Post the Finance Act, 2022, Cryptocurrency was made taxable under the ambit of Virtual Digital Assets at a rate of 30%, the Indian Judiciary has been proactive in recognizing such currencies, and assets under the ambit of different laws, and statutes. The Rajasthan High Court in its recent judgment in Parmesh Chand Yadav vs Income Tax Officer[1], (“The Case”) held that reassessment notice under the Income Tax Act, 1961 (“IT Act”) cannot be challenged if the Assessee has failed to submit cryptocurrency account transactions to the Income Tax Department. Before proceeding with an analysis of the case, let us look into the Reassessment and Reassessment Notice under the IT Act.

[1]D.B. Civil Writ Petition No. 7352/2022.

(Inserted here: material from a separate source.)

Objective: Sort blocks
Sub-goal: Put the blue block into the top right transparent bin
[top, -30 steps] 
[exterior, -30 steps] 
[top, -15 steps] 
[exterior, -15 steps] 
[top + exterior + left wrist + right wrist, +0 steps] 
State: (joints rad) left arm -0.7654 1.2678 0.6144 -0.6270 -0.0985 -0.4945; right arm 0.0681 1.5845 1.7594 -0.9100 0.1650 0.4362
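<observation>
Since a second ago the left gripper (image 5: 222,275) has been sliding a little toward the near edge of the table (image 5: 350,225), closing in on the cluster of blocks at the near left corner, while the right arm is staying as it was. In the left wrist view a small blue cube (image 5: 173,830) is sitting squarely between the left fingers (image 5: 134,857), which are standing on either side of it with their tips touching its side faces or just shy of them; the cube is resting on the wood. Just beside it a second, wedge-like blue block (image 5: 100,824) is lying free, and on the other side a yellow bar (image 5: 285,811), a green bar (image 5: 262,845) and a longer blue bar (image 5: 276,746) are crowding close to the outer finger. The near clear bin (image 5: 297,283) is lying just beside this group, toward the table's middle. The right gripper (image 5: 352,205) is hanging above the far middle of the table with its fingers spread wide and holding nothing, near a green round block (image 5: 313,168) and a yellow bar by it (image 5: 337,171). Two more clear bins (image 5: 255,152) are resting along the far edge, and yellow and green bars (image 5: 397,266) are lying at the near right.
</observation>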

Reassessment Under Section 147

The process of evaluating a previously completed assessment and recalculating the assessee’s total income using previously unreported revenue is known as a ‘reassessment’. Nonetheless, the Assessee may not have filed a return for the Initial Assessment. The Assessment Officer (“AO”) cannot change a completed evaluation at their discretion. It is only feasible if the conditions outlined in Section 147 of the IT Act are met.

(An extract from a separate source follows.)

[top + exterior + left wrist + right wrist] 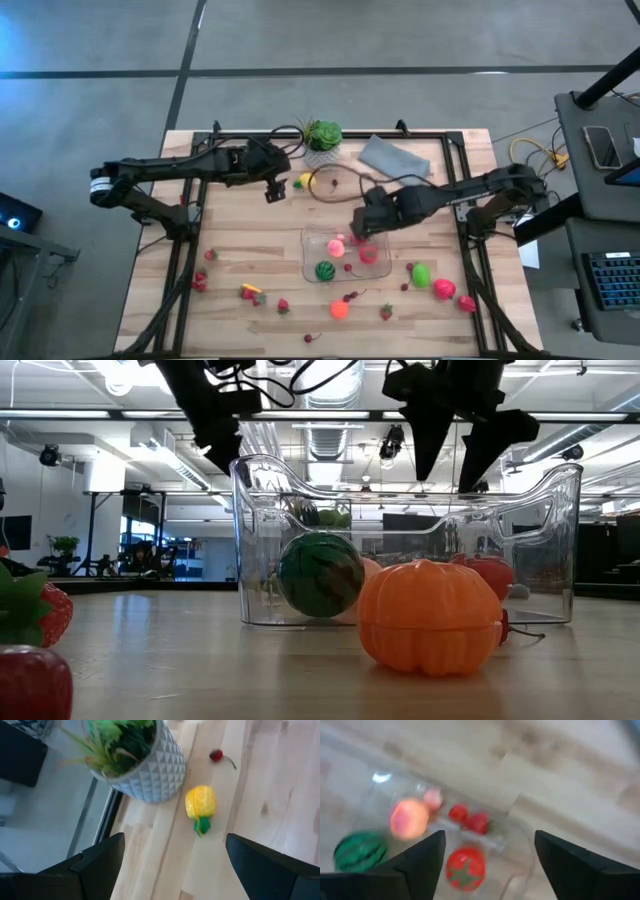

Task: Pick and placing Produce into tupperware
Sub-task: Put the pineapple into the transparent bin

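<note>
We saw the right gripper [362, 232] hovering over the tupperware [312, 268], fingers spread, nothing held. Inside lay a tomato [465, 868] and melon [325, 270]. The left gripper [272, 192] waited spread, well beyond the tupperware.

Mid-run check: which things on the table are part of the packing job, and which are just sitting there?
Job: clear tub holding melon and tomato; loose orange fruit, green fruit, yellow fruit; right gripper open above the tub.

Lying about: potted plant, grey cloth, cable loop.
</note>
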Motion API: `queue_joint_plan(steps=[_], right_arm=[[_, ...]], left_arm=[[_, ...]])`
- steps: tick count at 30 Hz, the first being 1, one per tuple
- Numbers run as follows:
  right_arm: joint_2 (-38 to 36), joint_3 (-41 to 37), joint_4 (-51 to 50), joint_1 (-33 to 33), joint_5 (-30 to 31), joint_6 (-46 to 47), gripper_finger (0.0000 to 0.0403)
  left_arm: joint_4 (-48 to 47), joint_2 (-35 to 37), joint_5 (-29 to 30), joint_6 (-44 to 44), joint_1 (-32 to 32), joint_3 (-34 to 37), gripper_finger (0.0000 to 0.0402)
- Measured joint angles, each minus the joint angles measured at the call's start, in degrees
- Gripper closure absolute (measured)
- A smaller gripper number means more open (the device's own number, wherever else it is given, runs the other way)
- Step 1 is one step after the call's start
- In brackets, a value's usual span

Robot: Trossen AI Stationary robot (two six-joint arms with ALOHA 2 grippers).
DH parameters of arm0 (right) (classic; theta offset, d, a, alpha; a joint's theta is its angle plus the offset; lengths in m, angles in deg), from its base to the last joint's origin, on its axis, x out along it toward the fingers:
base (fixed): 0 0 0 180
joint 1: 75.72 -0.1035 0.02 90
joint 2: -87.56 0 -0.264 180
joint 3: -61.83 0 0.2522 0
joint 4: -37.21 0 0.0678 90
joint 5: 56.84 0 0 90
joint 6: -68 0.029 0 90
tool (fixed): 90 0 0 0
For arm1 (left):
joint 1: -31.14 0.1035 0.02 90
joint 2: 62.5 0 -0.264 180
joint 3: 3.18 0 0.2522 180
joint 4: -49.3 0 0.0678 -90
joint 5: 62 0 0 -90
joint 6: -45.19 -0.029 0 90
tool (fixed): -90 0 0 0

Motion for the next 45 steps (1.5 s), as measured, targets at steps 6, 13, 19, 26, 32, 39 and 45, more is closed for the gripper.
queue_joint_plan(steps=[6,13,19,26,32,39,45], right_arm=[[-5.93,0.0,-1.14,5.95,4.24,-3.89,0.009],[-14.08,-0.07,-0.55,13.04,8.36,-13.61,0.01],[-21.63,-0.09,4.63,18.12,13.25,-22.61,0.0097],[-25.92,-0.61,4.8,21.64,13.25,-31.61,0.0101],[-26.55,-2.07,4.8,22.27,13.25,-35.28,0.0097],[-26.55,-3.08,4.63,22.92,13.18,-38.28,0.01],[-26.66,-3.08,4.21,23.23,13.14,-38.85,0.0097]], left_arm=[[6.73,-0.43,0.26,0.07,0.03,1.28,0.007],[11.36,-2.44,-10.26,7.8,4.37,2.51,0.007],[12.3,-9.7,-27.55,5.74,10.84,2.51,0.0081],[12.55,-16.79,-27.58,-4.37,10.95,2.19,0.0099],[14.26,-20.29,-23.18,-4.4,10.93,1.75,0.01],[19.54,-22.13,-21.12,-2.91,10.91,1.73,0.01],[20.89,-23.9,-21.73,-2.84,10.6,1.76,0.01]])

Section 147’s aim is to tax previously untaxed income. The two conditions under it are:

  • It happens when a person who is required to file a return fails to do so, resulting in no assessment.
  • It happens when a return is completed and assessed, but some income is not assesse

Reassessment Notice Under Section 148

Section 148 of the IT Act empowers the AO to assess any taxable income that has not been assessed per the IT Act. If AO suspects that any taxable income has not been assessed, he may evaluate or review it. The AO must have a foundation before beginning Section 147 proceedings. AO is responsible for providing justifications. Furthermore, no income-related Notices may be issued for issues that are the subject of an appeal, reference, or revision.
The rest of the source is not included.